Since Kelly & Co.'s primary business is sponsoring parties to which many celebrities are invited, many real-life notables are depicted. Among the most prominent are Hugh Hefner, Jay-Z, James Gandolfini, Ashanti, and Jerry Seinfeld.

There is a reference in a nightclub to "that ugly little lesbian troll blogger who can't stop writing about how much blow she does every night", which is believed to be a reference to Elizabeth Spiers of Gawker Media, in retaliation for a disparaging remark she denies making about Weisberger.

==Major themes==
Like The Devil Wears Prada, Everyone Worth Knowing is essentially a morality play in which an unglamorous young single woman is suddenly thrust into a glamorous New York City industry and slowly becomes comfortable in it, despite keeping herself at a distance. Her career comes at the expense of her relationship with family and friends, and she ultimately chooses to decisively reject it and begin to get what she really needs. Unlike the novel's predecessor, however, it depicts far more decadent behavior from its wealthy elite, including casual sex, frequent illegal drug use, and women starving themselves to the point of passing out from sheer hunger.

==Foreign titles==
Although in most countries the book has the same title, or a direct translation, the title in some European countries is Gossip and Gucci, but in Spain the book is called How to be the coolest in New York, in Finland VIP-ihmisiä (VIP-people), in Sweden Alla var där (Everyone was there), in Greece Η βασίλισσα των party (The queen of parties) and in Italy is Al diavolo piace Dolce (The devil likes Dolce "& Gabbana"). This has to do with the success of The devil wears Prada. The cover art in the Netherlands is also very similar to the movie's poster.
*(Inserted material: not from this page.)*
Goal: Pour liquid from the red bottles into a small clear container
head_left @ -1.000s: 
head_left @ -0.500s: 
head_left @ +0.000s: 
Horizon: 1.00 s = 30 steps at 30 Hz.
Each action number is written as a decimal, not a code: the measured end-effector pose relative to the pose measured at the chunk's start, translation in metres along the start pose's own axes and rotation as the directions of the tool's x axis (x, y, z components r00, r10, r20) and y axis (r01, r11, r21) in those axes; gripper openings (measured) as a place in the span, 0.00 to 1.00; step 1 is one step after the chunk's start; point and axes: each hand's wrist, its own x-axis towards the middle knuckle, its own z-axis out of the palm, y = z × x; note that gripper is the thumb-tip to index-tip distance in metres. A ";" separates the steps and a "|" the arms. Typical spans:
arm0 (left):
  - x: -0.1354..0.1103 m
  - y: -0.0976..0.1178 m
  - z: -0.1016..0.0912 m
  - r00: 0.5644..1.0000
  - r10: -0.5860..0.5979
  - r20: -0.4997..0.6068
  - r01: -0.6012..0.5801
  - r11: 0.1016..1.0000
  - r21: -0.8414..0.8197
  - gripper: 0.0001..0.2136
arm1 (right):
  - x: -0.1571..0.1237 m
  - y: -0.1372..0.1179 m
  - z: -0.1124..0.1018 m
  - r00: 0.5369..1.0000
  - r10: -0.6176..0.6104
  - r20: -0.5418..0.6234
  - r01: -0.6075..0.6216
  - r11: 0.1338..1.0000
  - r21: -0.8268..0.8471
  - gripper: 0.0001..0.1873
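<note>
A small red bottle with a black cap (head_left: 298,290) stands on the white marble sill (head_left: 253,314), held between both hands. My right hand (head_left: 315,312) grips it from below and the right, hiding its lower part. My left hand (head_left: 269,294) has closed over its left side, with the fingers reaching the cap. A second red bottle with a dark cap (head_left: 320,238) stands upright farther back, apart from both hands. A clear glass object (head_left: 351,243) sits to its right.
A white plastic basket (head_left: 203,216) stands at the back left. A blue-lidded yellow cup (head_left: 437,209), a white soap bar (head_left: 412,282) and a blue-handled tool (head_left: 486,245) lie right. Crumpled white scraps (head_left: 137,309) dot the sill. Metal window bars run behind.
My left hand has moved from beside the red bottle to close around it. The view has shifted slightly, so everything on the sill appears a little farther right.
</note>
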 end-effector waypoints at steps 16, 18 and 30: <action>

The Polish title is Butler Wears Gabbana Suit.

==Allusions and references to other works==

Bette's guilty pleasure leads to many romance novel titles, possibly fictional, being mentioned, such as The Very Bad Boy and Her Royal Bodyguard. On the plane to Istanbul, the characters watch Quentin Tarantino's Pulp Fiction.

==Critical reception and sales==
Weisberger's second novel received generally unfavorable reviews. The New York Times Book Review described it as "fatuous, clunky." USA Today called it "lackluster imitation," and Entertainment Weekly said it was "ho-hum rehash."

Despite debuting on the New York Times Best Seller List at #10, it dropped off the list after two weeks and its sales were disappointing. Simon & Schuster, the novel's publisher, paid Weisberger $1 million for the novel.